Go Set a Watchman

My father was Atticus Finch and I was Scout. I never doubted that from the first time I read “To Kill a Mockingbird” when I was ten years old. Dad was a foot soldier in the War on Poverty, having moved our family from the white suburbs of Boston to an all-black town in the Mississippi Delta so that he could become the medical director of a new clinic, built to serve the poor black population for miles around. That was back in 1967 and now, almost fifty years later, his clinic is still standing and it is the community’s largest employer.

My father was my hero, just as Atticus was Scout’s. He knew what was right and he did it, regardless of the cost, to him or his family. He took care of his African-American patients when white doctors in the nearby towns refused. I was proud of him.

Like many others who grew up idolizing Atticus Finch, I couldn’t wait to begin “Go Set a Watchman,” Lee Harper’s companion novel to “Mockingbird,” actually written first and presented from Scout’s adult perspective looking back in time. (Spoiler Alert) Like many other readers, however, I was disturbed by the portrayal of Atticus as a racist. To Scout’s dismay, she discovers that although Atticus as a lawyer defends the rights of African-Americans, he personally doesn’t want to rock the boat. He believes that change should come slowly, in small bites that won’t make people uncomfortable.

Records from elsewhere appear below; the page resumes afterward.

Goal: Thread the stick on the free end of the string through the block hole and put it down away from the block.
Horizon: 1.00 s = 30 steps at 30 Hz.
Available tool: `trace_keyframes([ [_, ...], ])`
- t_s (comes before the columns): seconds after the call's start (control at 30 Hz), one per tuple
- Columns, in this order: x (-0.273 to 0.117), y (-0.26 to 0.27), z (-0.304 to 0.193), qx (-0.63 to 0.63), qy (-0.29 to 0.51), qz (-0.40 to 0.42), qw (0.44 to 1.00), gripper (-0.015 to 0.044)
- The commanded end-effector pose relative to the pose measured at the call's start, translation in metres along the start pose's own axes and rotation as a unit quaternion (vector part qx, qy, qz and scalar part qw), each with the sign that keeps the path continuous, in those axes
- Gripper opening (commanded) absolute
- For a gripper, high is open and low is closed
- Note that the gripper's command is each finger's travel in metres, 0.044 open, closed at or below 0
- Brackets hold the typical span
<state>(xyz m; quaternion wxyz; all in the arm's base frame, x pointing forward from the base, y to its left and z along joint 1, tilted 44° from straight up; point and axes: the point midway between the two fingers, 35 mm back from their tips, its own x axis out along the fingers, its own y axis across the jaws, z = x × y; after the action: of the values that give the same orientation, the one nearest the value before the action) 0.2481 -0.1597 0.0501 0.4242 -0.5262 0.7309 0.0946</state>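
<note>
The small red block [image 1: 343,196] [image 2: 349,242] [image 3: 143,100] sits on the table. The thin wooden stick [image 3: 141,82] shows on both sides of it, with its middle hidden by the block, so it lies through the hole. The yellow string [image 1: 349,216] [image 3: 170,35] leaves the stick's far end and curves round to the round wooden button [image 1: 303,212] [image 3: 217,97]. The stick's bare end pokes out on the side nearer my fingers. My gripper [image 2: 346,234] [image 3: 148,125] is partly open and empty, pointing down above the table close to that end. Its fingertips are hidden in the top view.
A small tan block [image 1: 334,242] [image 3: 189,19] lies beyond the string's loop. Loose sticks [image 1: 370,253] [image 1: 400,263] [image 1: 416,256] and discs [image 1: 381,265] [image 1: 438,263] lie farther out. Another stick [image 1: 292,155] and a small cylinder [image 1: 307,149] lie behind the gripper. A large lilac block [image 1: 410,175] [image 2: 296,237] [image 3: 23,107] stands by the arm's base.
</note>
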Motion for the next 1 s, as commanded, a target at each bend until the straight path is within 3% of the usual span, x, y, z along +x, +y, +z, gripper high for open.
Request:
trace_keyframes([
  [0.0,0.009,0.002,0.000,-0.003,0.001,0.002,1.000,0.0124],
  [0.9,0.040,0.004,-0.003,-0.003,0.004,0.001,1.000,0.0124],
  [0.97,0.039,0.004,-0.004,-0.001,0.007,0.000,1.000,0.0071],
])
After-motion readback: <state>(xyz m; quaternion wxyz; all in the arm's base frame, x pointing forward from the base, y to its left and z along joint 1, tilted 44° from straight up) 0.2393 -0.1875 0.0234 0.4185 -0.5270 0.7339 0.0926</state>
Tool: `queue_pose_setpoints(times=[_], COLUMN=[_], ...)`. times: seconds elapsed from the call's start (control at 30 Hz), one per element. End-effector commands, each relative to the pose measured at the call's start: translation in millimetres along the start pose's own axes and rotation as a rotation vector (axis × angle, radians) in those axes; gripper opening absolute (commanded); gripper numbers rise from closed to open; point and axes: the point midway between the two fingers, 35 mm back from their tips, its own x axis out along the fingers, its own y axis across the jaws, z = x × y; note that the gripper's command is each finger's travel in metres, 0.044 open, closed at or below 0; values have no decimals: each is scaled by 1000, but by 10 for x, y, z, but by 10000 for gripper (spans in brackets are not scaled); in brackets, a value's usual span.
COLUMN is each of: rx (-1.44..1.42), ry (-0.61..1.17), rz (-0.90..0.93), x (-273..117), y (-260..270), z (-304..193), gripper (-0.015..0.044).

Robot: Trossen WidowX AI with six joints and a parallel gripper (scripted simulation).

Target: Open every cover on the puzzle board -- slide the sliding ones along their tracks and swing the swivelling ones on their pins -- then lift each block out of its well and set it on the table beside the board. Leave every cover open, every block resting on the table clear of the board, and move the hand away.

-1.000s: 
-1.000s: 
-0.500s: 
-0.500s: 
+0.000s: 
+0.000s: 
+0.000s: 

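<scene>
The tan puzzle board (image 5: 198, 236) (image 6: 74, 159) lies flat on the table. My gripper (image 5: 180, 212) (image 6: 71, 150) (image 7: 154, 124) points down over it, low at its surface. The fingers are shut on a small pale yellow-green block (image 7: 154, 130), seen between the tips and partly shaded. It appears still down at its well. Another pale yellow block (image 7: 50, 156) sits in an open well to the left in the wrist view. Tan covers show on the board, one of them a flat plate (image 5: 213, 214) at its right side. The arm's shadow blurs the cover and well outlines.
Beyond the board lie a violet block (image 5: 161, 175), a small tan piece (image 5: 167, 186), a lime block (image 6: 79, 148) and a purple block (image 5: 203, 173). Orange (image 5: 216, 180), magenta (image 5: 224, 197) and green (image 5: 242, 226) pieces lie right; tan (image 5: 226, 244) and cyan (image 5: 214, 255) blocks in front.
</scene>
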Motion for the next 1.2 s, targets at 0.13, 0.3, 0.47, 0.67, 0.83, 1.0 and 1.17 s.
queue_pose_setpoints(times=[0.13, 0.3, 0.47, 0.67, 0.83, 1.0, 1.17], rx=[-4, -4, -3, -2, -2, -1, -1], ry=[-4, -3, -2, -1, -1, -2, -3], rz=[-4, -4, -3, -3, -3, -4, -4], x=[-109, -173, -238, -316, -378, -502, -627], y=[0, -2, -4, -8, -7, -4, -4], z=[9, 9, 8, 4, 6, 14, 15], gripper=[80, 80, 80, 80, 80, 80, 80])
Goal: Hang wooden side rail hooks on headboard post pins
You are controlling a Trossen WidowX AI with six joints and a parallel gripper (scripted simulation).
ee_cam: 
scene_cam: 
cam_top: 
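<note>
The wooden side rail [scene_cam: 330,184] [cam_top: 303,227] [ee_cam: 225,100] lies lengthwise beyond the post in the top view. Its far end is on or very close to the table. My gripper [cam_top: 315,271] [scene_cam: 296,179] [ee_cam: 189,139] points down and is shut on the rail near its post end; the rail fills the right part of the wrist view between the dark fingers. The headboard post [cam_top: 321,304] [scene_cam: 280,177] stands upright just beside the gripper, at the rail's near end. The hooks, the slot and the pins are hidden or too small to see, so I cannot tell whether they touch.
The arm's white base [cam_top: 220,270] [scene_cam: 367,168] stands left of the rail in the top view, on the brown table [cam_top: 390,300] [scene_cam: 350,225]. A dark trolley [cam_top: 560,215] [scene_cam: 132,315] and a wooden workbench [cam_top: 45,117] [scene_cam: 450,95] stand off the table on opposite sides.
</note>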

Some find the Atticus portrayed in “Watchman” to be unrealistic, the cognitive dissonance he displays somewhat unbelievable. How can one individual fight for the rights of a black defendant, yet not want to make waves when it comes to the rights of black people in general? I actually find this characterization to be quite plausible. Yes, Atticus was devoted to the concept that everyone deserves a fair trial and equal treatment under the law. He put himself and his family at risk to stand by that concept.

But that’s where his support of civil rights both started and ended. He believed that good people needed time to adjust to the complete integration of African-Americans into the community. And he was wrong. The Atticus of “To Kill a Mockingbird” was heroic; the Atticus of “Watchman” was not. No wonder Scout was horrified by her father’s behavior.